Financements de la recherche fondamentale : privés VS publics
Depuis les années 1990, l’État s’est retiré du financement de la recherche fondamentale, surtout en Europe et particulièrement en France, explique l’invité. Selon lui, ce retrait serait l’un des facteurs responsables de la diminution des capacités de la France en matière d’innovation militaire. L’innovation se situerait aujourd'hui en dehors de la sphère défense et relèverait désormais du domaine civil.
Dualité militaire/civile
Durant la guerre froide, la course à l’espace était principalement guidée par les États, grâce au financement public. Le domaine civil profitait énormément de ces innovations. Depuis les années 1990, l’État s'est légèrement retiré du financement de la recherche scientifique et technologique militaire. Le secteur civil a alors pris le relais, développant des technologies de télécommunication, de lancement de satellites ou d’intelligence artificielle, par exemple. Aujourd'hui, la question de la dualité se traduit par un domaine militaire qui doit aller chercher ces innovations dans le secteur civil. Cela requiert un travail de veille colossal dans l’optique de pouvoir intégrer ces innovations dans les forces armées.

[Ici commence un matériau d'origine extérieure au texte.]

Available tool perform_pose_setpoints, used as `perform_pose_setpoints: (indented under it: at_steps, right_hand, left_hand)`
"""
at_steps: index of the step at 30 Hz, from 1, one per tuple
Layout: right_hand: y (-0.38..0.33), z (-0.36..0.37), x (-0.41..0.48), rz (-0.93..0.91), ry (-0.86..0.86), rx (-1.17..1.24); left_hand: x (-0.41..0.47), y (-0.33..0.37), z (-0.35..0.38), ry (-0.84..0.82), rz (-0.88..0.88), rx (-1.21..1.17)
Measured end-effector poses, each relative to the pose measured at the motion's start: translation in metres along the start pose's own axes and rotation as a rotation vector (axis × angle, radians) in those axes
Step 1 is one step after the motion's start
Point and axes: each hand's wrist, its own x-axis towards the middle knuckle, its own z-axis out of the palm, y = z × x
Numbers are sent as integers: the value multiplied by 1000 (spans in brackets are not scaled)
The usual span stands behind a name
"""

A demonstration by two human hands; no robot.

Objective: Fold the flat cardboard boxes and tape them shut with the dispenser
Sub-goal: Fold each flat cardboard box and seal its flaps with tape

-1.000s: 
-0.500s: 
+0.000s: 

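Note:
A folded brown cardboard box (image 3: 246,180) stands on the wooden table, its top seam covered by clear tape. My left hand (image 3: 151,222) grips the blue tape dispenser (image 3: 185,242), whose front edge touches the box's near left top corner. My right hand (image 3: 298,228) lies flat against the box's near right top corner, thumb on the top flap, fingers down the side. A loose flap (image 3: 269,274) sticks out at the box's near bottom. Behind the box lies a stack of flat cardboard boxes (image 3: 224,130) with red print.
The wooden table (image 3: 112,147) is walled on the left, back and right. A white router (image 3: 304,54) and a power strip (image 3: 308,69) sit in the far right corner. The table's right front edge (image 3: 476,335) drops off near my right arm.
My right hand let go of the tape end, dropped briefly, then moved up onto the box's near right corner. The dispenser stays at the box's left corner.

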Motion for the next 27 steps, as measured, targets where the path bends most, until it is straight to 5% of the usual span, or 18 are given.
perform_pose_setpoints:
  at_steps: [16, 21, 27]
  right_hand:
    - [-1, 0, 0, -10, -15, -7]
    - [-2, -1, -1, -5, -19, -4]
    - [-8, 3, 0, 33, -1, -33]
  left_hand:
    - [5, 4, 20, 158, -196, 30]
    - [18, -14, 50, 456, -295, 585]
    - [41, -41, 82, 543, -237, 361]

Interactions avec le CIEDS
Lors d’Opération CIEDS, le jeune chercheur a pu discuter avec des membres des forces armées et recueillir leur expertise ainsi que leur expérience du terrain. Ces discussions lui ont permis de confronter ses connaissances théoriques avec la réalité du terrain. Cette journée a également permis à Gabriel Vernhes d’échanger avec des industriels, des acteurs de l’innovation de défense et d’autres chercheurs.

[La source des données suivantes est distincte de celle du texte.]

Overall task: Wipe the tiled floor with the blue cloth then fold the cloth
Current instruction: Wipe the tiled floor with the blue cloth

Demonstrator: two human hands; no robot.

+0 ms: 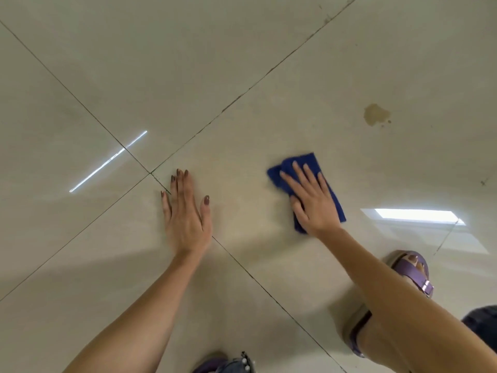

Attentes des jeunes de l’écosystème de défense
De nos jours, le cyberespace est un enjeu majeur, affirme l’invité du jour. Les menaces présentes sur Internet sont susceptibles de déstabiliser profondément nos sociétés. Il ajoute qu'elles devraient s'accentuer à l'avenir. Il est donc essentiel que les systèmes d'innovation de défense tiennent compte de ces enjeux afin de garantir l'accès à des systèmes d'information sûrs et protégés, souligne Gabriel Vernhes. Selon lui, le second enjeu consiste à intégrer la défense de l’environnement à la fois dans l’usage des innovations militaires et, autant que possible, dans leur conception, afin que la protection des écosystèmes soit renforcée au sein des enjeux de la défense nationale et européenne. À long terme, le respect et la protection de l'environnement seraient essentiels à l'équilibre géopolitique mondial.

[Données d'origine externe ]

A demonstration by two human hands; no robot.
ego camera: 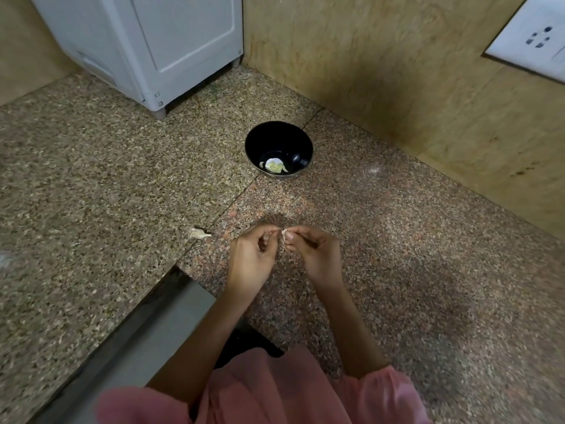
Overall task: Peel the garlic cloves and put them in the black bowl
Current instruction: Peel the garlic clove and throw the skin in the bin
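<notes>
Between the fingertips of both hands, above the front middle of the worktop, is 1 small garlic clove. It looks pale and papery, and the fingers hide most of it, so how much skin remains cannot be told. The left hand pinches it from one side with thumb and forefinger, the other fingers curled in. The right hand pinches it from the other side the same way.

Just left of the hands, 1 pale piece lies on the stone; whether it is a clove or loose skin is unclear. Further back, near the worktop's rear edge, the black bowl stands upright, well apart from the hands. At its bottom lie a few peeled cloves, yellowish white.

The worktop is speckled brown-grey granite with thin seams crossing it. A white appliance stands on short feet at the back left corner. Beige stone walls rise behind and to the right, with a white socket plate on the right one. Pink sleeves fill the bottom edge, beside a grey strip along the front left edge.
</notes>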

Flux de connaissances en 2024
En étudiant les citations de brevets qui entourent l’aérospatiale et les innovations militaires, le postdoctorant a remarqué que la Chine a énormément cité de brevets européens ces 25 dernières années. Elle aurait intégré et répliqué des recherches et des technologies développées principalement aux États-Unis, mais également en Europe. À l’avenir, la Chine pourrait devenir un acteur très dangereux dans le domaine de l’innovation de défense. Gabriel Vernhes explique donc qu’il convient aux pays européens d’unir leurs forces pour faire face à ce mastodonte en devenir qu’est la Chine.
Qualité des connaissances VS flux de connaissance
Un certain nombre d'instruments existent pour évaluer la qualité d'un flux de connaissances. Un brevet déposé rapidement, financé à faible coût et comportant peu de revendications peut être considéré comme un brevet de faible valeur technologique, précise l’invité. Le volume de brevets rapporté au nombre de salariés d’une même entreprise peut également constituer un bon indicateur. L’indicateur le plus robuste reste néanmoins le nombre de citations reçues par le document dans les trois années suivant sa publication.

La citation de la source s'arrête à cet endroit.